Mr. Roberts and the Company entered into a Founders Retirement Agreement (the Agreement). Under
this Agreement, Mr. Roberts received compensation of (i) $3.65 million in cash, plus (ii) the
Company issued him $6.35 million of the Companys 9.75% Senior Subordinated Notes due 2016. As part
of the Agreement, there are restrictions that prohibit Mr. Roberts from trading the Notes for two
years, and he has entered into a non-compete arrangement with the Company through 2013. Mr. Roberts
will continue to provide services to the Company as Co-Chairman of the Board of Directors and in a
non-officer role as Chief Strategist.
Purchase of Hastings Field. On February 2, 2009, we closed the acquisition of Hastings
Field located near Houston, Texas for approximately $201 million in cash. Hastings Field is a
significant potential tertiary oil flood that we plan to flood with CO2
delivered from Jackson Dome using our Green Pipeline, which is currently under
construction. We originally entered into an agreement in November 2006 with a subsidiary of Venoco,
Inc., that gave us the option to purchase their interest in the Hastings Field. As consideration
for the purchase option, we made total payments of $50 million which makes our aggregate purchase
price $251 million. The seller retained a 2% override and reversionary interest of approximately
25% following payout, as defined in the purchase agreement. We plan to commence flooding the field
with CO2 beginning in 2011, after completion of our Green Pipeline and
construction of field recycling facilities. Under the purchase agreement, we are required to make
net capital expenditures in this field totaling $179 million over the next six years, including our
first obligation of $26.8 million during 2010, and are committed to begin CO2
injections averaging 50 MMcf/d by the fourth quarter of 2012. Production from this field averaged
2,083 BOE/d during the third quarter of 2009, all of which was non-tertiary production.
26
DENBURY RESOURCES INC.
Managements Discussion and Analysis of Financial Condition and Results of Operations
We have recorded the acquisition of Hastings Field in accordance with the Financial
Accounting Standards Board (FASB) Accounting Standards CodificationTM (FASC)
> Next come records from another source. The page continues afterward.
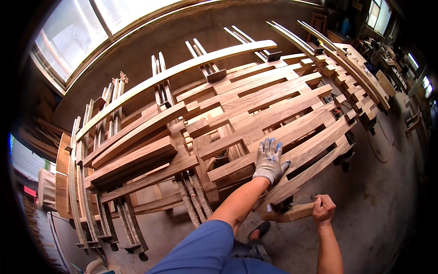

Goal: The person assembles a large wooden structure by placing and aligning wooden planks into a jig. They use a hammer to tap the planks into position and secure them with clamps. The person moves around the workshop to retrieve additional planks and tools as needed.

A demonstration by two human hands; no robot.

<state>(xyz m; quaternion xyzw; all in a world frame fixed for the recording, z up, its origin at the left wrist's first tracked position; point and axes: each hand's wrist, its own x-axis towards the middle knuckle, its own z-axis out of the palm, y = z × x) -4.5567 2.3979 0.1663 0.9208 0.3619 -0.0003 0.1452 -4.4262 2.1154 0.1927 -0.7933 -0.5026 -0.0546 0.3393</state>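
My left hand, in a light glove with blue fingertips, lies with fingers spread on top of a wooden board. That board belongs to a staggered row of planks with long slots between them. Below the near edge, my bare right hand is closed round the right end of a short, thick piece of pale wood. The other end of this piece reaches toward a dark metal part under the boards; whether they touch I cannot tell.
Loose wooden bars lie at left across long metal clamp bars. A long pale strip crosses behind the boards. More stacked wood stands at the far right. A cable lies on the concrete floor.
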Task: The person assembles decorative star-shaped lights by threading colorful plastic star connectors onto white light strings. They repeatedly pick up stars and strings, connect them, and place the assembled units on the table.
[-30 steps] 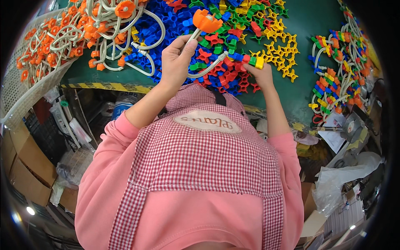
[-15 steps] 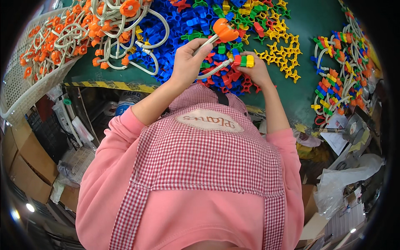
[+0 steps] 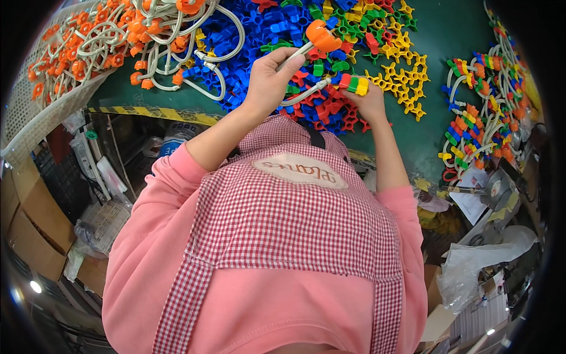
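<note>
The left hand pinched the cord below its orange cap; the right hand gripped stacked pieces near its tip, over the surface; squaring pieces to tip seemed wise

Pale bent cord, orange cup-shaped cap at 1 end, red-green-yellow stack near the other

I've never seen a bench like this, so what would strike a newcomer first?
Probably the heap of blue, red, green and yellow pieces at the top centre. At its near edge, the left hand holds a cord with an orange cap, while the right hand grips a short red, green and yellow stack.
</note>
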Motion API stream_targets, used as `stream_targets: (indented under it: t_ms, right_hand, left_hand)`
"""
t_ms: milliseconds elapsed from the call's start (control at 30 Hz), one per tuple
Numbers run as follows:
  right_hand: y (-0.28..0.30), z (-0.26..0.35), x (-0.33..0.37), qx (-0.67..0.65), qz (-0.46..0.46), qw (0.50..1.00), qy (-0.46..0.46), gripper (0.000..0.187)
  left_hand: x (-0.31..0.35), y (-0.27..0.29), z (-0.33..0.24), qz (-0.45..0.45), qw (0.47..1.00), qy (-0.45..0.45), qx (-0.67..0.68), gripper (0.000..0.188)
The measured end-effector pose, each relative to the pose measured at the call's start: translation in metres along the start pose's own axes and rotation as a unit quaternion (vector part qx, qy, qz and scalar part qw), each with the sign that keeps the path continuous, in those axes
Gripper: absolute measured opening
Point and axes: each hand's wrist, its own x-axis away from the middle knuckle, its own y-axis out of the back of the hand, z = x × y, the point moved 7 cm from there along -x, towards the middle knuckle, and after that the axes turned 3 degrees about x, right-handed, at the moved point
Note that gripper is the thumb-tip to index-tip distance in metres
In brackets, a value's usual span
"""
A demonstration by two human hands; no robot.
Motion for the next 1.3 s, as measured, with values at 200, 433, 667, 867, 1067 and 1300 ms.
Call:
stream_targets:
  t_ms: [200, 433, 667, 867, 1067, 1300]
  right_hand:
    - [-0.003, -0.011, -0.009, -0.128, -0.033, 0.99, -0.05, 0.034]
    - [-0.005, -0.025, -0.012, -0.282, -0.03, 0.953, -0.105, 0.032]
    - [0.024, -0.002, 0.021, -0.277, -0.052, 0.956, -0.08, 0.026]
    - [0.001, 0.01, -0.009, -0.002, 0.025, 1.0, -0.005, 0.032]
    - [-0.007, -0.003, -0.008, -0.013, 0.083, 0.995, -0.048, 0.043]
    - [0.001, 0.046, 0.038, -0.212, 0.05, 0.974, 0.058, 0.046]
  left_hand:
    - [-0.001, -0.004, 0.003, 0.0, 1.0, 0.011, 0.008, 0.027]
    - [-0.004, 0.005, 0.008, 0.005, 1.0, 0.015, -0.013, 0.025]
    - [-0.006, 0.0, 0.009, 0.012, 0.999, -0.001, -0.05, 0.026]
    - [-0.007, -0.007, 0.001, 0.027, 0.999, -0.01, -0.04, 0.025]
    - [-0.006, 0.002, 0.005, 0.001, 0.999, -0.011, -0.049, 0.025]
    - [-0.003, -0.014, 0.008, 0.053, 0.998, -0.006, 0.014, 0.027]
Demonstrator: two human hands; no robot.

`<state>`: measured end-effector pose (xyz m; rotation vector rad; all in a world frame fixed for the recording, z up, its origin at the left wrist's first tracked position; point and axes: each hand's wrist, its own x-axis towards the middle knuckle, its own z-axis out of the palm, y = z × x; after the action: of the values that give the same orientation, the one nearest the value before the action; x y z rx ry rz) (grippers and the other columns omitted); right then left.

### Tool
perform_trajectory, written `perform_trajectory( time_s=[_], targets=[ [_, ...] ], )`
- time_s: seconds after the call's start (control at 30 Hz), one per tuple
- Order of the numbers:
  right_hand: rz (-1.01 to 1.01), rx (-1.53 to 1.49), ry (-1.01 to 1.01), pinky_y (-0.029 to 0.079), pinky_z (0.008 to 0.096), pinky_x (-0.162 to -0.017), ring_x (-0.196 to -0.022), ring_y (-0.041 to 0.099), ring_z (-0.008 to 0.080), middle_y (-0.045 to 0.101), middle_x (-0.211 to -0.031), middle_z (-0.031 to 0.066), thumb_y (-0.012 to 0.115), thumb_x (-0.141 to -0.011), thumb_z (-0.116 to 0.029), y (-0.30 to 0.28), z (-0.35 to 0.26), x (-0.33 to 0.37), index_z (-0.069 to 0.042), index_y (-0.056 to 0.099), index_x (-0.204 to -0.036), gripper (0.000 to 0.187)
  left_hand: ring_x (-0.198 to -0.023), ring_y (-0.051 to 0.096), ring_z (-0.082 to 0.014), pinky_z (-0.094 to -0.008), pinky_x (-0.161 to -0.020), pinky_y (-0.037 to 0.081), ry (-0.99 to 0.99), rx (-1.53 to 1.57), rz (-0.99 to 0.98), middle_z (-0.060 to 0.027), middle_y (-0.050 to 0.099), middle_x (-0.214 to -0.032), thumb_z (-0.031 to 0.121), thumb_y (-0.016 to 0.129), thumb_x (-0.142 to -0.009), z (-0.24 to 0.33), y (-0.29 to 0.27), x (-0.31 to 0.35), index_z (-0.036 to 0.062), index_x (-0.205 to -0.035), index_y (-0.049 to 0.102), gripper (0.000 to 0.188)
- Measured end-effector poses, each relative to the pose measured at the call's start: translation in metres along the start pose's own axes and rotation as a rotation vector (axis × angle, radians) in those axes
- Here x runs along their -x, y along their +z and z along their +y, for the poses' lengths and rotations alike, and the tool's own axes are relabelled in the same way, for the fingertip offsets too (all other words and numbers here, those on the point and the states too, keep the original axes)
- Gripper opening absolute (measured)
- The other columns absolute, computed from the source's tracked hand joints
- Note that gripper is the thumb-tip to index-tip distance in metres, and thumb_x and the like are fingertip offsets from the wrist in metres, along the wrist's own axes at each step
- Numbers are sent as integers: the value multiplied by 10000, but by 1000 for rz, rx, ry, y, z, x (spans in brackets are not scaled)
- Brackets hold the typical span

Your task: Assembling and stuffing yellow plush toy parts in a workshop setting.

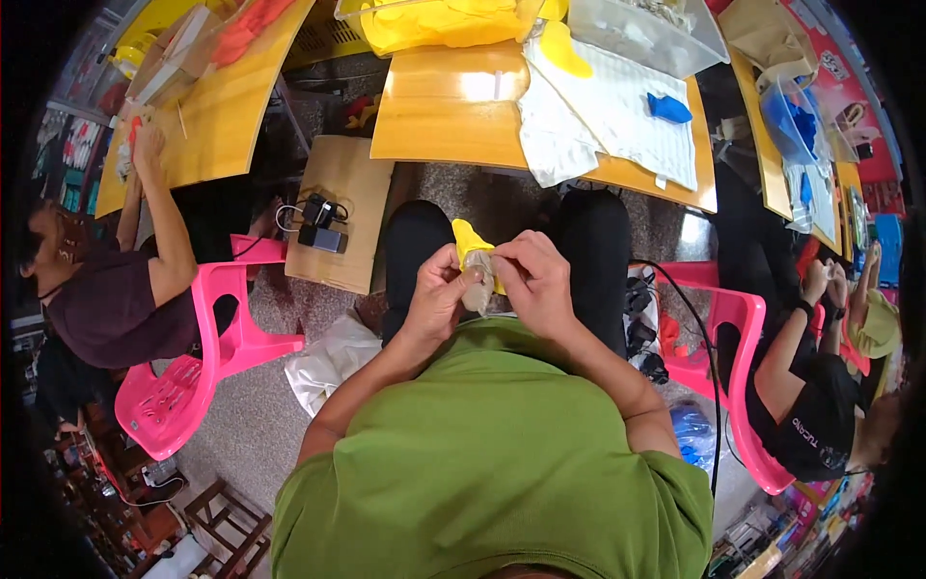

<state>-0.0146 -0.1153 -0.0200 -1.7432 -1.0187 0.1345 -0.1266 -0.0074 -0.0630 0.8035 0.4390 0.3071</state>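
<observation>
Over my lap, my left hand (436, 297) is closed around a small yellow cloth piece (467, 235) whose lower part meets a pale beige, crumpled material (478, 288). Whether the beige part is a lining or a filling I cannot make out. From the other side, my right hand (536, 278) pinches the edge of the same piece with thumb and fingertips. The yellow end points away from me toward the table, and the beige end hangs toward my shirt. My fingers cover much of the middle.
Ahead is a wooden table (434, 106) with white striped cloth (627, 116), a blue cloth piece (668, 107), yellow fabric in a tray (434, 27) and a clear bin (651, 34). A cardboard box (333, 193) bears chargers. People on pink chairs (207, 357) work on both sides.
</observation>
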Motion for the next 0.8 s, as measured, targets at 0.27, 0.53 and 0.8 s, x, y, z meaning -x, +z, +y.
perform_trajectory(
  time_s=[0.27, 0.53, 0.8],
  targets=[
    [-9, -85, 96, 386, 265, -507, -582, 516, 161, 534, -672, 72, 654, -728, 33, 4, 2, 1, 8, 636, -809, 86, -779, 557, -63, -221, -721, 456, 126, -187, -43, -7, 620, -872, 61, 668, -822, 7, -2, 1, 32, -923, 593, 129],
    [-45, 50, -38, 413, 266, -524, -602, 541, 169, 553, -674, 67, 689, -682, 43, -1, -4, -3, 2, 658, -808, 136, -762, 530, -43, -210, -713, 441, 219, -432, -110, 27, 610, -825, 58, 681, -807, 12, -13, 1, 37, -875, 598, 110],
    [-60, -153, 151, 408, 236, -529, -607, 539, 129, 547, -673, 57, 661, -724, 52, 3, 1, 7, 7, 661, -835, 120, -758, 531, -54, -223, -697, 436, 258, -524, -172, 15, 601, -829, 51, 665, -811, 20, -11, 2, 23, -853, 584, 96]
  ],
)
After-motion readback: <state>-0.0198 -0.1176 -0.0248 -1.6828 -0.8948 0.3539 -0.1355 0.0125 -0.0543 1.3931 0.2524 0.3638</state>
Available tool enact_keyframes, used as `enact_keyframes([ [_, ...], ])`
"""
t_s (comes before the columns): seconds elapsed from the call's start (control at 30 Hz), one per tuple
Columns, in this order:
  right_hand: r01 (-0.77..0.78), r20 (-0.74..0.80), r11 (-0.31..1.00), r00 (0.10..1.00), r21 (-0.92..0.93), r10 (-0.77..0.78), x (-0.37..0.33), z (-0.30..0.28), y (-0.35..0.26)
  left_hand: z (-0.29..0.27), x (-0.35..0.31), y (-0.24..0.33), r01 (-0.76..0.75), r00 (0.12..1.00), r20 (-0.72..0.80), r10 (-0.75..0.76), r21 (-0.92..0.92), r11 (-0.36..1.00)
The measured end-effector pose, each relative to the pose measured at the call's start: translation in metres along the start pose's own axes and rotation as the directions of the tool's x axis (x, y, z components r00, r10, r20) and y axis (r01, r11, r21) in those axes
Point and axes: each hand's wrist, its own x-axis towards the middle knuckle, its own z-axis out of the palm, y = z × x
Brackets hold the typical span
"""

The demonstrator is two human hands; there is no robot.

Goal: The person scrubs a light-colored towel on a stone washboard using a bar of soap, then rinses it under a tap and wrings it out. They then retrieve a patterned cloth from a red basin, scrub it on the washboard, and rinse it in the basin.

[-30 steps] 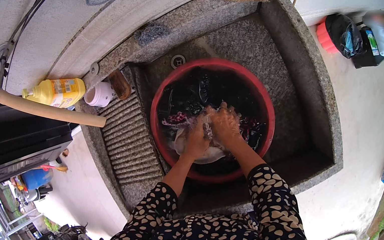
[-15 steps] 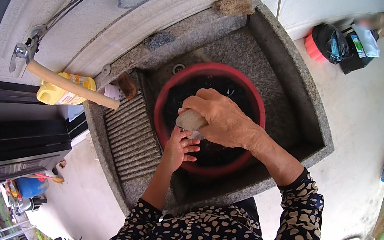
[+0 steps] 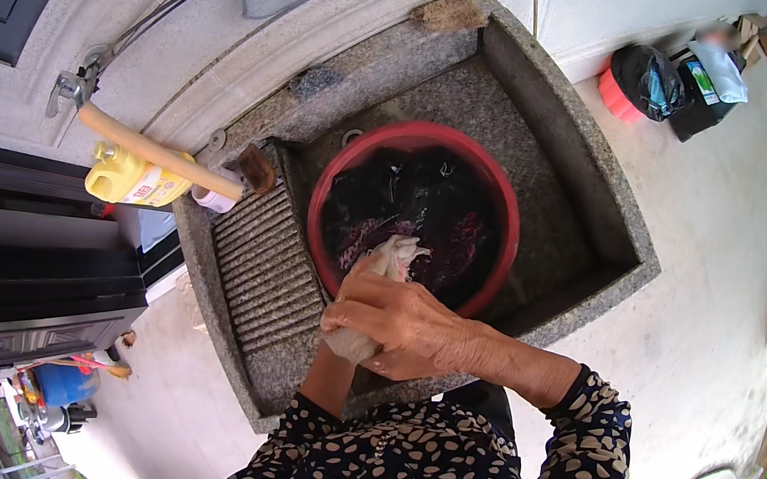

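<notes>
Over the near rim of a red basin [image 3: 510,220], my two hands are close together. My right hand [image 3: 414,331] is curled around a rounded grey-beige lump [image 3: 351,344], whose kind I cannot make out. A wet white cloth [image 3: 397,254] pokes out beyond the fingers, hanging over the water. Most of my left hand [image 3: 354,280] is hidden beneath the right; the part that shows is closed against the cloth. Dark water fills the basin, with dark and purplish-red patterned fabric [image 3: 458,247] in it.
The basin sits in a stone sink [image 3: 554,192] with a ribbed washboard [image 3: 267,271] at left. A brown brush [image 3: 257,170], a yellow jug [image 3: 125,176] and a tap hose [image 3: 155,151] are beside it. A fibrous brown pad [image 3: 449,12] lies on the far ledge.
Both hands have come nearer to me, from above the basin to its near rim. The left fingers, spread before, are now closed and mostly covered. The white cloth now shows clearly.
</notes>
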Motion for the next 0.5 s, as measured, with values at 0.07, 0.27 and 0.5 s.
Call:
enact_keyframes([
  [0.07,-0.069,-0.246,0.988,0.964,0.138,0.102,0.006,-0.021,0.017,0.011,-0.016,-0.011,-0.163,0.984,0.081,0.157,0.073,0.984],
  [0.27,-0.342,-0.371,0.543,0.454,0.767,0.81,-0.01,-0.034,0.119,0.054,-0.026,-0.024,-0.237,0.968,-0.064,0.243,0.086,0.968],
  [0.5,0.201,0.019,-0.12,0.445,0.972,0.896,-0.061,0.054,0.18,0.065,-0.005,-0.034,-0.28,0.959,0.038,0.279,-0.001,0.96],
])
Business Combinations topic, which became effective for acquisitions after December 31, 2008.
Based on these new rules, we have allocated $105.6 million of the $246.8 million adjusted purchase
price to proved properties, approximately $2.4 million to land, oilfield equipment and other
related assets, and the remaining $138.8 million to goodwill. See further discussion on this
acquisition in Note 2 to the Unaudited Condensed Consolidated Financial Statements.
Subordinated Debt Issuance. On February 13, 2009, we issued $420 million of 9.75% Senior
Subordinated Notes due 2016 (the Notes). The Notes were sold to the public at 92.816% of par,
plus accrued interest from February 13, 2009, which equates to an effective yield to maturity of
approximately 11.25% (before offering expenses). Interest on the Notes will be paid on March 1 and
September 1 of each year, beginning September 1, 2009. The Notes will mature on March 1, 2016. We
used the net proceeds from the offering of approximately $381.4 million to repay most of the then
outstanding debt on our bank credit facility. We issued an additional $6.35 million of Notes to
Mr. Roberts on June 30, 2009 (see Recent Management Changes above).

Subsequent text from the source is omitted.